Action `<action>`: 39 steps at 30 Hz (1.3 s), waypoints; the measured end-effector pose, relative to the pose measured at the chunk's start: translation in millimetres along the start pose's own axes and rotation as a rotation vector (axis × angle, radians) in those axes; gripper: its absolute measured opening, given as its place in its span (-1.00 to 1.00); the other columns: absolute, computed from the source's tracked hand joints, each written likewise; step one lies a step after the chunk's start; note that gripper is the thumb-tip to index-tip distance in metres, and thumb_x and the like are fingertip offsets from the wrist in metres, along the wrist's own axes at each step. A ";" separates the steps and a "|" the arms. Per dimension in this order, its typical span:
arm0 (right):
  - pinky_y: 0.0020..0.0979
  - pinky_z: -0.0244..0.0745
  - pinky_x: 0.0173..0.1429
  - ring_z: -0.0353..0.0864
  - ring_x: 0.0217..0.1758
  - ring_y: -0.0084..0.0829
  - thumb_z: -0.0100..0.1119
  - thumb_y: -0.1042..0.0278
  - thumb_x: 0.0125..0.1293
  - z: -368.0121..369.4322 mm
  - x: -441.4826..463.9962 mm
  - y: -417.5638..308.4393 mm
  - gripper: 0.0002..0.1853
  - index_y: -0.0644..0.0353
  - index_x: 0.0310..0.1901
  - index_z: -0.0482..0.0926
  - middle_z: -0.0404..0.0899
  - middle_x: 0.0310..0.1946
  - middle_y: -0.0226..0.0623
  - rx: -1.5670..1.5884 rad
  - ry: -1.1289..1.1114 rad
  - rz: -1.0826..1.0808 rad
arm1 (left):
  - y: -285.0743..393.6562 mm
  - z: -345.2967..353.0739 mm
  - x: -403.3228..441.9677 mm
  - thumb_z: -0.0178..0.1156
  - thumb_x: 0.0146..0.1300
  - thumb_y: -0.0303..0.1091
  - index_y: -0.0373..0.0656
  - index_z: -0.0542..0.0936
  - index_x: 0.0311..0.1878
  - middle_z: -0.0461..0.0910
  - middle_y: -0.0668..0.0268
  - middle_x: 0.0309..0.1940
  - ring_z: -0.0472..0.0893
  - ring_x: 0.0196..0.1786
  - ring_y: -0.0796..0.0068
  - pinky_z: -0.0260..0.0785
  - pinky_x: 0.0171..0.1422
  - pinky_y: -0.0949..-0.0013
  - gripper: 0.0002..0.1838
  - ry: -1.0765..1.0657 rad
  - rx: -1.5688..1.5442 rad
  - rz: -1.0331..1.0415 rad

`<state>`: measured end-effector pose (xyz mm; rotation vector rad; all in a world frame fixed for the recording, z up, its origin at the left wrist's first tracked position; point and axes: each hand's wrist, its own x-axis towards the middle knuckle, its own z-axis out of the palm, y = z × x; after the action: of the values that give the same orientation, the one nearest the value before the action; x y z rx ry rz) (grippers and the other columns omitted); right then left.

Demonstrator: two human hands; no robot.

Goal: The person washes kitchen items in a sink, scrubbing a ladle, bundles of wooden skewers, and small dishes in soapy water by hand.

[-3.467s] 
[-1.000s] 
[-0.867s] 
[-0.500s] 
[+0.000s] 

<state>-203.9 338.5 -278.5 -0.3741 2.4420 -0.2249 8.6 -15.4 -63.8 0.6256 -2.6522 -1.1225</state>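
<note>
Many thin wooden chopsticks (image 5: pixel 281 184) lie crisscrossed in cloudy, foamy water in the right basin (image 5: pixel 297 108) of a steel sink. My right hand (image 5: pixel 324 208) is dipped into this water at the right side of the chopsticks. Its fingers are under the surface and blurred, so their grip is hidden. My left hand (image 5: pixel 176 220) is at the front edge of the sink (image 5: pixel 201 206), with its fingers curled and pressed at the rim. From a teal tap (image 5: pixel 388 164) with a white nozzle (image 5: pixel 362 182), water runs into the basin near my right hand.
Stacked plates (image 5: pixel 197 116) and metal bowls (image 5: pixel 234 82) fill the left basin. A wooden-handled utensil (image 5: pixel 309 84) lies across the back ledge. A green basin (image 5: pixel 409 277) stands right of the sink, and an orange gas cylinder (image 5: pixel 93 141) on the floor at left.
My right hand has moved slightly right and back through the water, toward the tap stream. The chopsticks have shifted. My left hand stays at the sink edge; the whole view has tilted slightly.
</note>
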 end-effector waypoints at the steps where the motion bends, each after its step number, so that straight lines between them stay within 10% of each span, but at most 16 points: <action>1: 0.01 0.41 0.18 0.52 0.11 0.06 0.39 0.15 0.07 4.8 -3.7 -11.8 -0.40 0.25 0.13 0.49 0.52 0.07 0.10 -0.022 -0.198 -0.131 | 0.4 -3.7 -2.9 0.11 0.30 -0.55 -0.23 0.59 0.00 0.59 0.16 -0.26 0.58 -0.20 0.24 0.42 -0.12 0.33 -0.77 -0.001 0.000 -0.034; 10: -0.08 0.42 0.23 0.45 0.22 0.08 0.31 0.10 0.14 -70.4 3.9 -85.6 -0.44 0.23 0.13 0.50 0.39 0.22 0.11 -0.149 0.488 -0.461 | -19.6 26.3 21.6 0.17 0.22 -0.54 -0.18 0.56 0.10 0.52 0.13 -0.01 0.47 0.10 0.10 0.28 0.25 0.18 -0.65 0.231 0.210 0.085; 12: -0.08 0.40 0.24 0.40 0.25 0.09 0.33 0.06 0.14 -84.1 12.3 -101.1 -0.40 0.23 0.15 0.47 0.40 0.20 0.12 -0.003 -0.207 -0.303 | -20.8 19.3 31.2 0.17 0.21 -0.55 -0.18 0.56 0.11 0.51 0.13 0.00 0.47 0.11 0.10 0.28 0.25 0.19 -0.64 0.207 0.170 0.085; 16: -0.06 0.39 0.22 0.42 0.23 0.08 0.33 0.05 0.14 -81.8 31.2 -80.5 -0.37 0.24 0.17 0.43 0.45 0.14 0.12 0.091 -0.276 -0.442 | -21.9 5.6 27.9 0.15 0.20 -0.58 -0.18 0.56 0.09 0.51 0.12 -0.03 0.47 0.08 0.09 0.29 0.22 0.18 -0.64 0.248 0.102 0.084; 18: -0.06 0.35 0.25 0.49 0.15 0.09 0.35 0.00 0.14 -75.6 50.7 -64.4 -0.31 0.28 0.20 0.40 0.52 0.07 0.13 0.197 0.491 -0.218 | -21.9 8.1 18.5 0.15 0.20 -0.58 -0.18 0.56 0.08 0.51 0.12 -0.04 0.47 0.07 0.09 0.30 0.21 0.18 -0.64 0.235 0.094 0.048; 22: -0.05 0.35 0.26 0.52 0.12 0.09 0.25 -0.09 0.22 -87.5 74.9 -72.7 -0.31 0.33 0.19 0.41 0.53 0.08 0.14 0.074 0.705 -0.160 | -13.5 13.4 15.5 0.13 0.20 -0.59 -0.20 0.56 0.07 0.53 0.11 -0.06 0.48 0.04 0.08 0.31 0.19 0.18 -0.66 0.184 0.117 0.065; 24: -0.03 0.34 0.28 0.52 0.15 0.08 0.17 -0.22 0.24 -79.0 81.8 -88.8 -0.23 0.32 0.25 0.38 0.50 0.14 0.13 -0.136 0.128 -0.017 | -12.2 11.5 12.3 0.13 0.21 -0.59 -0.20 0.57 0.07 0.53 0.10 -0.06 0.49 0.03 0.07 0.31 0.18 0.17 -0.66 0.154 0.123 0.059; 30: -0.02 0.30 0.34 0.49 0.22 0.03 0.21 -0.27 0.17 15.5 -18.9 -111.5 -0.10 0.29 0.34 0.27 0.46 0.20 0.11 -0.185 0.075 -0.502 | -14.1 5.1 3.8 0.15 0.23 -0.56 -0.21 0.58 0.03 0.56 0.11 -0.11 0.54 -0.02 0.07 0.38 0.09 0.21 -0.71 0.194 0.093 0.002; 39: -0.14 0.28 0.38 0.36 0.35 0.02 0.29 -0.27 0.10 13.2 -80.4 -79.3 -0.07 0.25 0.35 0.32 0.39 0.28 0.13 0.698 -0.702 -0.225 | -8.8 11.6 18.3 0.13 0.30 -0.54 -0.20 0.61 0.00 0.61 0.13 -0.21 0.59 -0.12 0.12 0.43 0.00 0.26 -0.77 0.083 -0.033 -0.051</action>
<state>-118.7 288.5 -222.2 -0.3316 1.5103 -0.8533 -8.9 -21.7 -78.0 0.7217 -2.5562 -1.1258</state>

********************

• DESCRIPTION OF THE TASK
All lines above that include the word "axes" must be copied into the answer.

• SOLUTION FOR THIS PROBLEM
Action `<action>`: 39 steps at 30 Hz (1.3 s), waypoints; the measured end-effector pose, relative to the pose measured at the chunk's start: translation in millimetres along the start pose's own axes and rotation as a rotation vector (axis × angle, radians) in those axes; gripper: its absolute measured opening, given as its place in its span (-1.00 to 1.00); the other columns: absolute, computed from the source's tracked hand joints, each written likewise; step one lies a step after the chunk's start; note that gripper is the thumb-tip to index-tip distance in metres, and thumb_x and the like are fingertip offsets from the wrist in metres, along the wrist's own axes at each step. A ";" separates the steps and a "|" the arms. Per dimension in this order, its typical span:
`<state>`: measured end-effector pose (xyz mm; rotation vector rad; all in a world frame fixed for the recording, z up, its origin at the left wrist's first tracked position; point and axes: each hand's wrist, its own x-axis towards the middle knuckle, its own z-axis out of the palm, y = z × x; after the action: of the values that give the same orientation, the one nearest the value before the action; x y z rx ry rz) (grippers and the other columns omitted); right then left.

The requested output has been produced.